Dataset excerpt -
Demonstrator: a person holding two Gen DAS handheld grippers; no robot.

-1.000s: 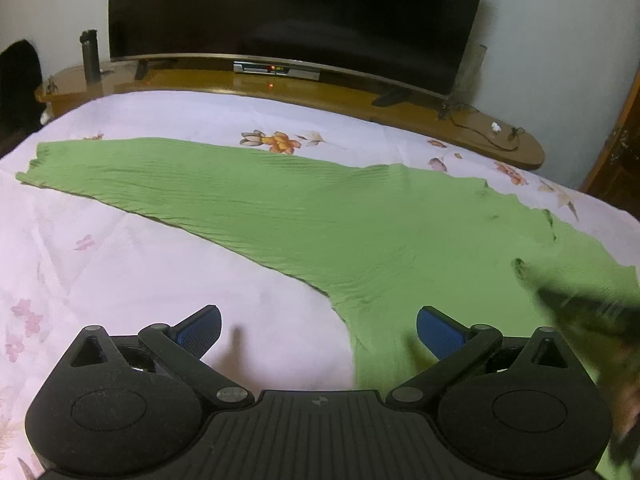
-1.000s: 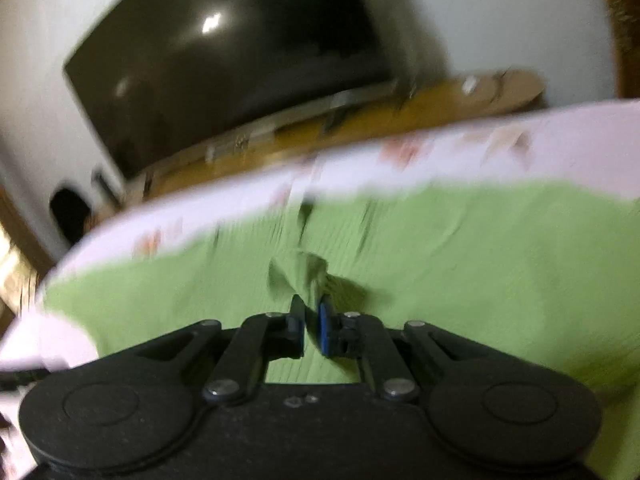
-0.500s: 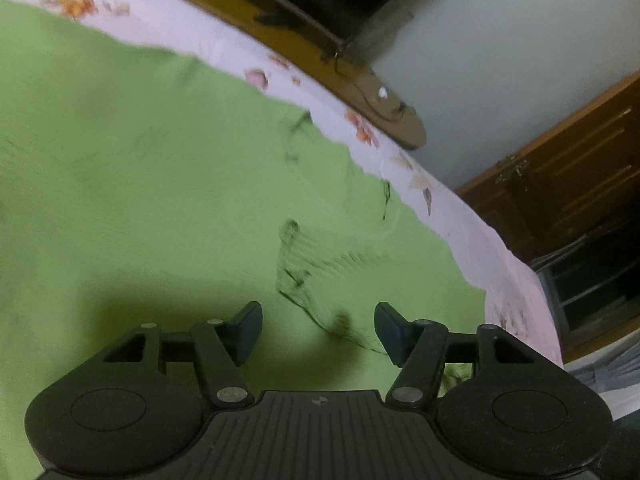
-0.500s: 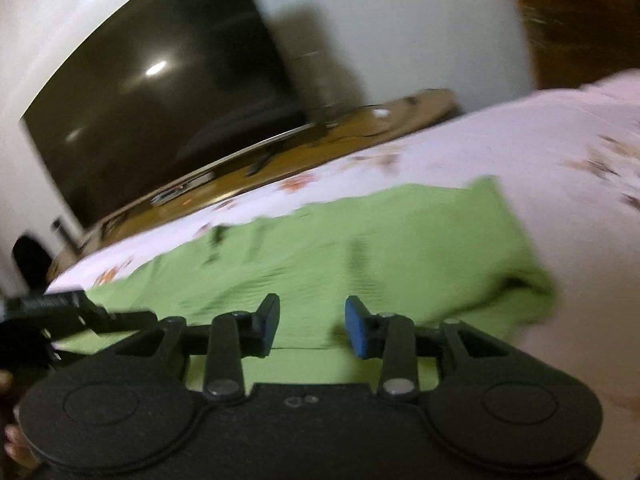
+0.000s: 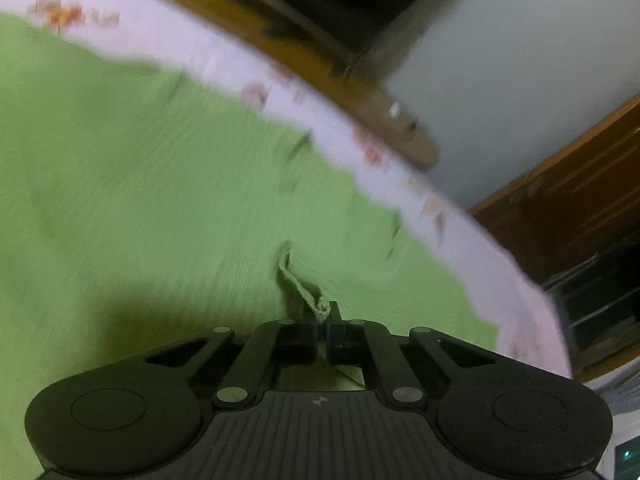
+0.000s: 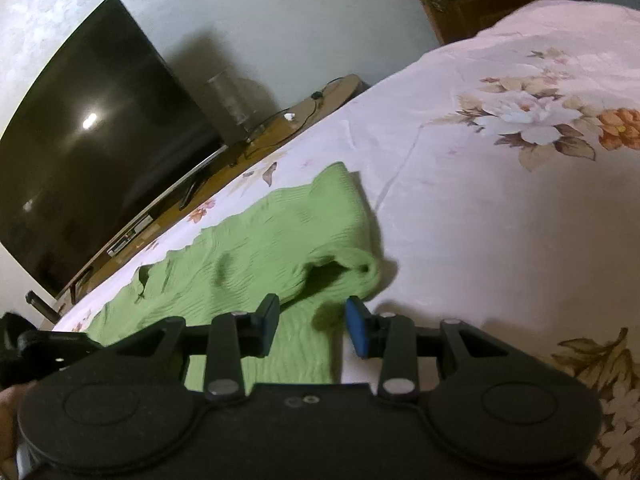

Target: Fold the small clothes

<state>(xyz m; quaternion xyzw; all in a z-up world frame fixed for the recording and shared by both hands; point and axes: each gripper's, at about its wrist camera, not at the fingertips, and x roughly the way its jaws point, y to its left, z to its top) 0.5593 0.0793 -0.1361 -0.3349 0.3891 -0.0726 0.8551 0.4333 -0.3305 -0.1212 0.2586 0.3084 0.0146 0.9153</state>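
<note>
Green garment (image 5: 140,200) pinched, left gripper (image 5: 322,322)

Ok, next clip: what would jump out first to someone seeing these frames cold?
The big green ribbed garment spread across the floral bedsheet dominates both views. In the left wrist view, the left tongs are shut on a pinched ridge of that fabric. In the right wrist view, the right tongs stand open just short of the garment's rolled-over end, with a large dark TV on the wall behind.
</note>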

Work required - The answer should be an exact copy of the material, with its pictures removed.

Response -
Demonstrator: a person holding two Gen DAS handheld grippers; no robot.

-1.000s: 
-1.000s: 
-0.500s: 
-0.500s: 
+0.000s: 
+0.000s: 

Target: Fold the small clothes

<state>(xyz m; quaternion xyzw; all in a z-up world frame fixed for the recording and shared by both hands; point and axes: each gripper's, at about its wrist camera, not at the fingertips, and x roughly the way its jaws point, y to its left, z to its top) 0.5593 0.0793 -0.1361 -0.3349 0.3891 -0.0726 0.8551 0.4333 -0.3305 -0.1212 0.2586 0.3084 0.0146 0.9153</state>
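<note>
Green garment (image 5: 140,200) pinched, left gripper (image 5: 322,322)

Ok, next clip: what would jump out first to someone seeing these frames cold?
The big green ribbed garment spread across the floral bedsheet dominates both views. In the left wrist view, the left tongs are shut on a pinched ridge of that fabric. In the right wrist view, the right tongs stand open just short of the garment's rolled-over end, with a large dark TV on the wall behind.
</note>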

For this exercise, the answer is now complete.